Using "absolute" as the search string, find the matching lines below and copy them.

*** Begin section ***

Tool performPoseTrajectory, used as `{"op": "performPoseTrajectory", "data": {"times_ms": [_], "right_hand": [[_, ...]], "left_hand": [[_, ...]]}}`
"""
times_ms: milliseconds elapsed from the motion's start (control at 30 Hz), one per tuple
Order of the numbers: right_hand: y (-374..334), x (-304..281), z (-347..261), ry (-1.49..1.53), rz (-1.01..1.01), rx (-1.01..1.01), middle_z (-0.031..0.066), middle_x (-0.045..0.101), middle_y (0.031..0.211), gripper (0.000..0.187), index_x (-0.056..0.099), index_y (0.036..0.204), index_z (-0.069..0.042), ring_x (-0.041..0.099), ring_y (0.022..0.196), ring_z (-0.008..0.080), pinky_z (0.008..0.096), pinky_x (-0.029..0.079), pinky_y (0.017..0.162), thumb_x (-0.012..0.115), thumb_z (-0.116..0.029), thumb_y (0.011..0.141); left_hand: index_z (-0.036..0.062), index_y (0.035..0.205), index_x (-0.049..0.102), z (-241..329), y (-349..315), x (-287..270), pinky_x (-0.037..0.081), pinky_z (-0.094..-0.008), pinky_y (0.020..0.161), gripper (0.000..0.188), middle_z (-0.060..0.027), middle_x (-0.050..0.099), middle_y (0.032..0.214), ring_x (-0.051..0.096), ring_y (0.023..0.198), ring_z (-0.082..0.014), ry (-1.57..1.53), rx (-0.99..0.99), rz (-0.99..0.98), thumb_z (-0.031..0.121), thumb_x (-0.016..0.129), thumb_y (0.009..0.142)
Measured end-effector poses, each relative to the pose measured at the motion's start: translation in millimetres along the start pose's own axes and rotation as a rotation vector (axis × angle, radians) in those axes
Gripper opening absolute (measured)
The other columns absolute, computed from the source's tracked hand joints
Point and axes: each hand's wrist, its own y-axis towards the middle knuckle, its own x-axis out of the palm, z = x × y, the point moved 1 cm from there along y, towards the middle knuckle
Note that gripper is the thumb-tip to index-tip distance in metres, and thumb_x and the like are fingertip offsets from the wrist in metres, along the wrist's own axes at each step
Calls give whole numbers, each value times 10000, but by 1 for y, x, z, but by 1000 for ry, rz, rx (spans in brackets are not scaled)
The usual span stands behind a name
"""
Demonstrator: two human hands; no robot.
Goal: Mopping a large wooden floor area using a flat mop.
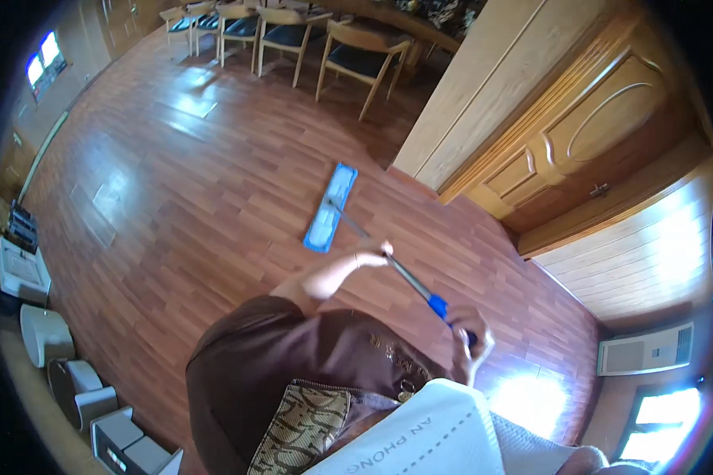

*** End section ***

Response
Gripper opening absolute (measured)
The other columns absolute, computed from the source's tracked hand joints

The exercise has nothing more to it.